说完把被子的一边甩给袁纵,愣是没想过为什么留他在这过夜,就这么稀里马虎地把眼睛闭上了。不知道是不是担心夏母会进来,夏耀这一宿都睡得很不踏实,眯了两个多钟头,睁开眼睛,袁纵的脸清晰地在眼前放大。
夏耀突然想起他喝醉酒的那天晚上,袁纵把他背回家里,当时他躺在床上,迷迷糊糊还感觉自个儿嘴里叼着东西。想着想着,夏耀的目光朝袁纵的耳朵上扫去,当时咬得那么重,也不知道留疤没?房间暗,夏耀看不清楚,就轻轻支起胳膊,凑到袁纵耳边去观摩。
袁纵微微眯开眼睛,视线上方是夏耀英气俊朗的面颊,皮肤白的人在黑夜里更显得清透干净,脸上细微的绒毛都能看得清。谁在大半夜看见这么一张脸能不瞎想啊?何况还呼呼朝耳朵里吹热气,这不是赤裸裸的勾引么?
于是,夏耀大半夜又让自个儿爽了一把。
68
一晃到了十二月中旬,夏耀胳膊上的夹板拆了,但伤未痊愈,还是不能出警,只能待在办公室。

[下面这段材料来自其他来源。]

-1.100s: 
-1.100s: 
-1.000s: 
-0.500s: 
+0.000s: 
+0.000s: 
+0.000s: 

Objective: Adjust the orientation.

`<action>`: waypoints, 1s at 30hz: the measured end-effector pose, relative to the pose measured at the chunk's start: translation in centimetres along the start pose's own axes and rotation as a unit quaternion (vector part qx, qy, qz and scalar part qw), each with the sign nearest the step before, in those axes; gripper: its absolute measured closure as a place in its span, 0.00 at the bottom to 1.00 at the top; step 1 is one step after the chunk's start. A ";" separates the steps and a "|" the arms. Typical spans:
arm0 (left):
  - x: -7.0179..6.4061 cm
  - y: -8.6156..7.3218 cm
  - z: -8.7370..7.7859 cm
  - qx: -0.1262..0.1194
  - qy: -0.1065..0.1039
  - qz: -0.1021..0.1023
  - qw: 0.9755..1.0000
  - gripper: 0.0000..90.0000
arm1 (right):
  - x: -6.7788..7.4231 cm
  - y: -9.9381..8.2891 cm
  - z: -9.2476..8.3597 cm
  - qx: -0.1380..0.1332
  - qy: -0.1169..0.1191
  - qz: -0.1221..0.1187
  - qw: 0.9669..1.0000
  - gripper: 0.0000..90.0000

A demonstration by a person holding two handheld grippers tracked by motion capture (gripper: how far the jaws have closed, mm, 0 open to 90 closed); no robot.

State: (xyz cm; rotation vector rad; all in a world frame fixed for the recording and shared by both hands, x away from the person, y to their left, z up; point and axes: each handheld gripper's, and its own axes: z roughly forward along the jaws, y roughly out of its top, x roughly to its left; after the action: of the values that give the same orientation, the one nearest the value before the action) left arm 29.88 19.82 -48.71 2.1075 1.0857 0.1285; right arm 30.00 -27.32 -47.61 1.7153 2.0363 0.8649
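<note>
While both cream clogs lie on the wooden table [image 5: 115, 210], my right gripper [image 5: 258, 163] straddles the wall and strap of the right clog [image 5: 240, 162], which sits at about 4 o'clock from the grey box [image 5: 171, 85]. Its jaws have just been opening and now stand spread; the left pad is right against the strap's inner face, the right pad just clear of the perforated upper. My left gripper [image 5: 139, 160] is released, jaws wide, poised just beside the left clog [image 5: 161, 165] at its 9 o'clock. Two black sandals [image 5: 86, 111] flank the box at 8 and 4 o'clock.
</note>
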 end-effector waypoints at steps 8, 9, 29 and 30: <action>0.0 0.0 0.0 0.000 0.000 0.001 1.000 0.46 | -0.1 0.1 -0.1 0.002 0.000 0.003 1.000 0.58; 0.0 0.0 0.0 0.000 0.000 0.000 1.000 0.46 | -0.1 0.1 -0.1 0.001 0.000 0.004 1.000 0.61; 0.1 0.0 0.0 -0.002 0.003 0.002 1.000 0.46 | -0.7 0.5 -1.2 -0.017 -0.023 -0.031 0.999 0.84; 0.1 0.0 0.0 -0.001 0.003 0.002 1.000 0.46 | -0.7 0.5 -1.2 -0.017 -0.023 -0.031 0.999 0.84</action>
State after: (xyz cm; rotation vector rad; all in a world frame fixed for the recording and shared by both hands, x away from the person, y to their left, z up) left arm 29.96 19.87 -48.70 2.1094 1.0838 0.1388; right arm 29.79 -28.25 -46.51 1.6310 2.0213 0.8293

张田一天到晚在办公室叫唤,“你们看看我这张脸,彻底毁了,还咋找对象啊?”
小辉笑道:“找对象和脸没关系,你看夏耀长那么帅,不是照样没对象?”
夏耀在旁边自顾自地整理文件,假装没听见。
小辉这么一说,张田心里更不平衡了。
“真是人比人气死人,前些日子我刚回来的时候,他丫还面黄黯淡的,瞧现在这水灵劲儿的。”说着在夏耀脸颊上拧了一把。
夏耀扬起一个唇角,流利地说出一段广告语。
“性感的女人可以比喻成一件艺术品,而时尚完美的男人也是可以被欣赏的,保护男人的皮肤就是关爱女人的触觉。”

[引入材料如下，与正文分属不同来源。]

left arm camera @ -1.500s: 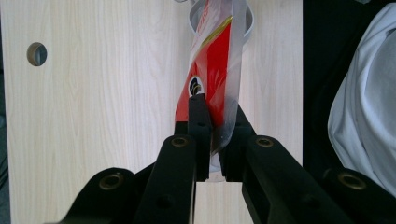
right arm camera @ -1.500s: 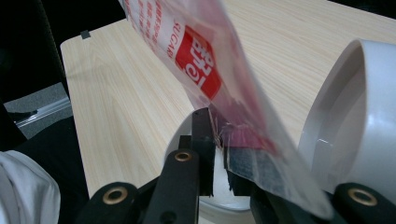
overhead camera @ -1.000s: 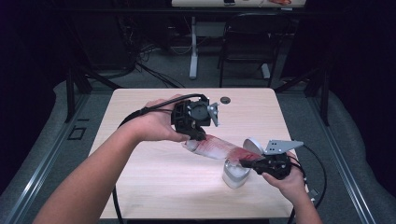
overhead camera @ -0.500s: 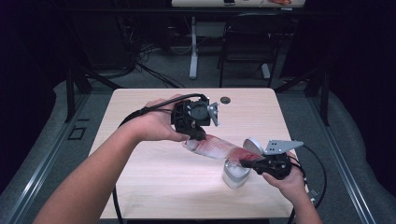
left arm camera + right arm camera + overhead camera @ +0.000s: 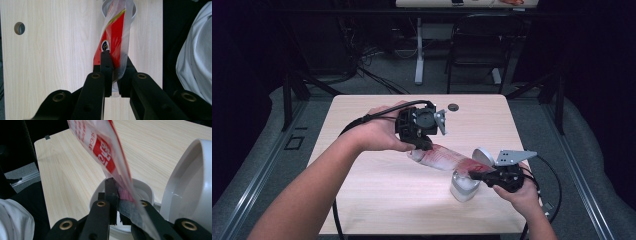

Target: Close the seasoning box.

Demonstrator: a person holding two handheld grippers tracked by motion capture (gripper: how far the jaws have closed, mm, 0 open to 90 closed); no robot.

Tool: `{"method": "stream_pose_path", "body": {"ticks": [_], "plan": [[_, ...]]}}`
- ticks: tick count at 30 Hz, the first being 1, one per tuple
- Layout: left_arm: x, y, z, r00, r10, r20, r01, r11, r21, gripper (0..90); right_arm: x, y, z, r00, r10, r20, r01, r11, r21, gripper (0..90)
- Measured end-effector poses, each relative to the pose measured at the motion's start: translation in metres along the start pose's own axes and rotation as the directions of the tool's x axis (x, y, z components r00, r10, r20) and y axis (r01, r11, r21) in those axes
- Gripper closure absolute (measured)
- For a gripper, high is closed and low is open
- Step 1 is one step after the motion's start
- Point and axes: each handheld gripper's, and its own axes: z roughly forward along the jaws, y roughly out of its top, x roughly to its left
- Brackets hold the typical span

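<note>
surface: pale wood-grain rectangular table (image 5: 377, 195), standing on grey floor
on it: white round plastic container (image 5: 463, 187) with hinged lid standing open, sitting near the right front edge
also: small dark round hole (image 5: 453, 107) showing near the far edge

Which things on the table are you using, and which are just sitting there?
In use:
- red-and-clear plastic bag, pinched at each end by the left gripper and the right gripper
- white tub with its lid flipped open, under the bag's lower end

Just sitting there:
- small dark round thing near the table's far edge
</note>
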Motion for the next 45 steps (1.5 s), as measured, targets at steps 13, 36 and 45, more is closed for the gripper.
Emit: {"method": "stream_pose_path", "body": {"ticks": [13,36,45], "plan": [[-0.0003,0.0019,-0.0005,1.0,0.001,-0.002,-0.001,1.0,-0.003,84.9,0.0003,-0.0001,-0.0003,1.0,-0.003,-0.007,0.003,1.0,0.001,88.0],[-0.0019,0.0059,-0.0028,1.0,0.009,-0.002,-0.009,0.9999,0.008,84.6,0.0022,0.0,-0.0008,0.9998,-0.012,-0.015,0.012,1.0,0.009,88.4],[-0.0021,0.0084,-0.0026,0.9999,0.013,-0.001,-0.013,0.9999,0.011,84.2,0.0016,-0.0013,-0.0001,0.9999,-0.008,-0.012,0.008,1.0,0.012,88.5]]}}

“啧啧,瞧这话说的。”小辉嘲弄的眼神瞥向张田,“你来两句听听。”
张田顿了顿,手摸着脸,做出一副夸张的表情。
“早晚风吹日晒,用了点儿大宝。嘿……还真对得起咱这张脸!”
小辉被逗得捂着肚子笑,“瞧见没?这就是高富帅和穷屌丝的区别。”
三人聊得正欢,突然接到任务。张田和小辉出警,剩下夏耀一个人在办公室,正不知道该干点儿嘛。宣大禹的电话就打过来了。
“妖儿啊,昨晚上我做了一个梦。”
“梦见什么了?”
“梦见那个王治水被我逮着了。”
夏耀噗嗤一乐,“然后呢?”
“然后我找了一群老爷们儿插他P眼儿。”
夏耀一脸黑线,“瞧你丫想这损招儿。”
宣大禹嘿嘿笑,“我现在真有这种想法,要是把他逮着了,我就花钱雇几个基佬,专门干丫的,干得丫屁眼儿开花,最好把肠子都捣出来!”
“……”
半个钟头后,小辉和张田回来了。
“这么快?”夏耀诧异。
“就一个喝醉的小瘪三,一条胳膊就给提回来了,我还以为多大的事儿呢,还派了仨人过去。”
夏耀随口问道:“酒驾啊?”
“不是,这人吧……”小辉没说先乐了。
张田抢着说:“来来来,我给你讲,这人特极品,前几天咱不是总接到举报电话么?就那个刘先生,家里丢茅台酒的那位,这次抓回来的就是那个小偷。敢情他丫不是每次都把酒偷走,而是直接就在人家喝了!你猜这回怎么着?他丫在人家喝多了,睡了一天一宿,等户主回来人还没醒。”
夏耀碉堡了,“太极品了吧!叫什么啊?”
张田说:“叫李治水吧。”
小辉纠正,“貌似是王治水吧?”
“记不太清了,反正就叫什么治水,我就记住后面俩字,大禹治水么!”
夏耀那张脸噌的一下就绿了,治水……小偷……瞬间起身朝审讯室走去。
王治水被绑在凳子上,老老实实坐着。夏耀扫了他一眼,眉清目秀的,长得倒还不错。看五官,和宣大禹描述的还真有点儿像。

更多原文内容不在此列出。